Dívidas dos estados são herança explosiva

Passivos de estados com a União são considerados ilegais porque incorporaram o ônus da privatização de bancos, com transferência de recursos para o sistema financeiro


postado em 02/05/2016 06:00 / atualizado em 02/05/2016 07:20



Obscuras desde a sua fundação, os esqueletos saltam dos armários em meio à profunda crise fiscal de estados e da União, fazendo barulho na medida em que os primeiros, diante de caixas vazios, parcelam salários, cortam investimentos e suspendem pagamentos. O problema foi parar no Supremo Tribunal Federal (STF), que, na semana passada, devolveu a discussão para o âmbito político: estados e União têm dois meses para se entender em relação ao pagamento de juros e amortizações do passivo.

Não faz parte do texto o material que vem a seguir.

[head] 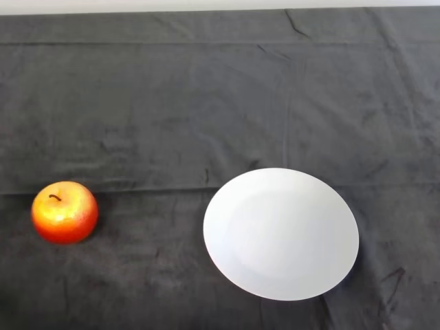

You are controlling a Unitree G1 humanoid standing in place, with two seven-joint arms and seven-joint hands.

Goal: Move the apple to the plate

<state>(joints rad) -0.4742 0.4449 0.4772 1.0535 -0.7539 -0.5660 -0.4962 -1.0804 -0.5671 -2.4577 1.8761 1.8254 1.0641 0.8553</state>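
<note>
Nothing of my arm shows yet, so I cannot tell how my robot hand is set or whether it has hold of anything. Here is the layout: the apple (64,212) sits upright at the left of the tabletop (206,103), stem up, red going to orange and yellow, resting on the dark cloth. The plate (280,234) lies well apart from it to the right, white, round and bare, nearer the front edge. Between the two there is only cloth, with a fold line running across behind both of them. So I judge the task is at its very start: the apple is not yet touched, and the reach comes first. The next move calls for bringing my left arm in from the lower left, fingers spread wide enough to take that round body, closing firmly since it may roll.
</note>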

Qual é a origem da dívida de estados com a União, é a pergunta que se fazem gestores. Entre 1997 e 2000, o passivo inicial somava R$ 112,176 bilhões. De lá para cá, governos estaduais já desembolsaram em juros e amortizações três vezes mais. Apesar disso, ainda devem ao governo federal, em valores de fevereiro, R$ 479,92 bilhões contra R$ 473,47 bilhões em janeiro, segundo dados do Banco Central. Portanto, indiferente à falência iminente dos caixas estaduais, o passivo engorda em média R$ 6,45 bilhões ao mês. “Essa dívida nasce ilegítima porque esses recursos jamais chegaram aos cofres estaduais”, afirma Maria Lúcia Fattorelli, coordenadora nacional da Auditoria Cidadã da Dívida, organização não governamental convidada para auditar as dívidas de países como a Grécia e o Equador, responsável pela edição da obra Dívida dos estados, uma radiografia profunda do processo de endividamento e do refinanciamento pela União.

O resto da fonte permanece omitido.